▸ **ASSIGNMENT**: What you return must be every line from the beginning of the data through the line holding "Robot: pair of", unchanged.

EXERCISE DATA: Begin

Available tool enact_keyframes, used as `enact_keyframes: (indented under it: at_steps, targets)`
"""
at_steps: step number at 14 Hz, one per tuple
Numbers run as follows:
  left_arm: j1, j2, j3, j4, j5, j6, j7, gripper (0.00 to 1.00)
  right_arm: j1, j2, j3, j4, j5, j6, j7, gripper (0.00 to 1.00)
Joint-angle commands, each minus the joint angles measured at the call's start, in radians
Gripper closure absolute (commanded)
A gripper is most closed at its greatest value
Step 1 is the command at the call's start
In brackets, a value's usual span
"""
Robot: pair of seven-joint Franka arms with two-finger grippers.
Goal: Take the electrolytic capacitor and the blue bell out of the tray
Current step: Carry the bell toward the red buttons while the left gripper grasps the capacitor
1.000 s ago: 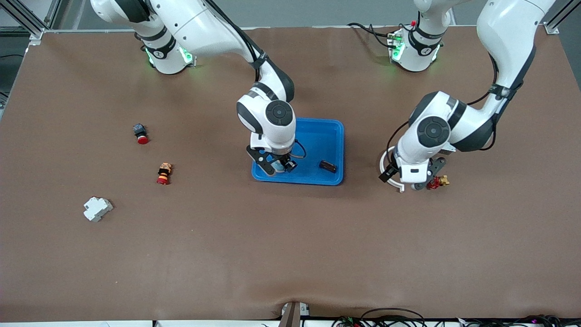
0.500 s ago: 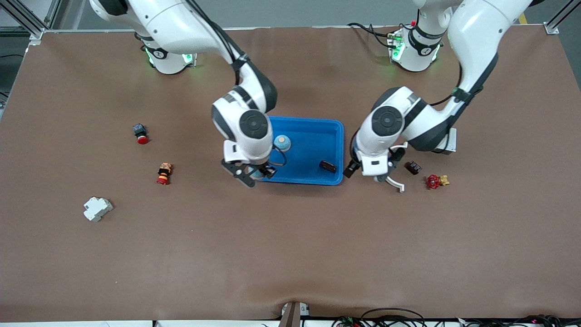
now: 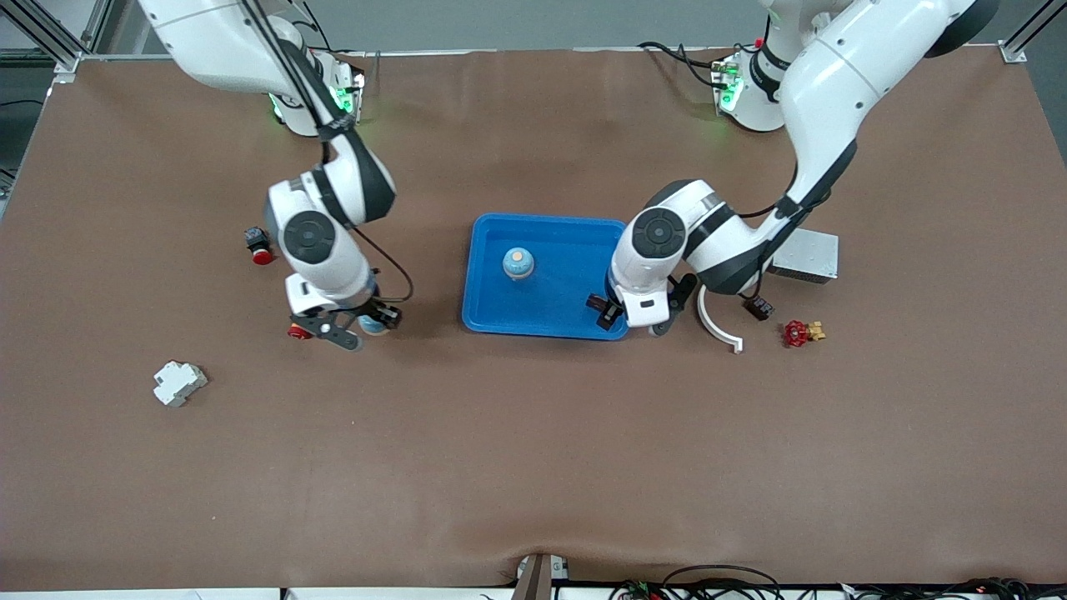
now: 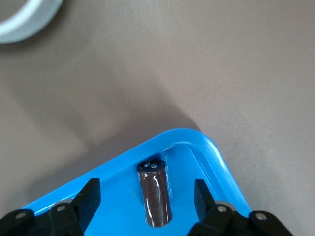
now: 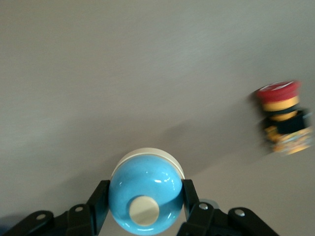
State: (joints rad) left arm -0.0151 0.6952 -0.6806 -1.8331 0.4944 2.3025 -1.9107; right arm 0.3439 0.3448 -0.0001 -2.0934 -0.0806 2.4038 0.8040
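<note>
Right gripper moved off tray, clamping glossy blue bell; left gripper spread, seemingly straddling brown capacitor.

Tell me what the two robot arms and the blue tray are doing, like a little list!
right gripper: shut on a blue dome-shaped bell, over the brown table, beside a red-and-yellow push button
left gripper: open, low over a corner of the blue plastic tray, fingers either side of the dark brown cylinder capacitor, not touching it
tray contents: the capacitor lying down, plus a second blue bell standing upright
</note>
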Motion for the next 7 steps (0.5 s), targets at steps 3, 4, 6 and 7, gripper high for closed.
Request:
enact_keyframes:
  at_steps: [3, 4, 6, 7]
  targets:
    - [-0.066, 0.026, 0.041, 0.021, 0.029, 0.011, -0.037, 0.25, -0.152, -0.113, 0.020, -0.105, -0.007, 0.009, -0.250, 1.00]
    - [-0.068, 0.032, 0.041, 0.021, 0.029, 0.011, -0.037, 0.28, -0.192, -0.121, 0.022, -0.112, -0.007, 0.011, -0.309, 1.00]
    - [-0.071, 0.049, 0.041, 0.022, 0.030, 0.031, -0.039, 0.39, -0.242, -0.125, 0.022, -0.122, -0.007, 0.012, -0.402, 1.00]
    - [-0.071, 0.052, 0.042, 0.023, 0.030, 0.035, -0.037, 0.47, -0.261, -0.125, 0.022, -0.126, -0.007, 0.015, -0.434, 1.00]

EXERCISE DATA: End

▸ **ANSWER TO THIS EXERCISE**:
Available tool enact_keyframes, used as `enact_keyframes: (indented under it: at_steps, targets)`
"""
at_steps: step number at 14 Hz, one per tuple
Numbers run as follows:
  left_arm: j1, j2, j3, j4, j5, j6, j7, gripper (0.00 to 1.00)
  right_arm: j1, j2, j3, j4, j5, j6, j7, gripper (0.00 to 1.00)
Joint-angle commands, each minus the joint angles measured at the call's start, in radians
Gripper closure absolute (commanded)
A gripper is most closed at its greatest value
Step 1 is the command at the call's start
In brackets, a value's usual span
"""
Robot: pair of seven-joint Franka arms with two-finger grippers.

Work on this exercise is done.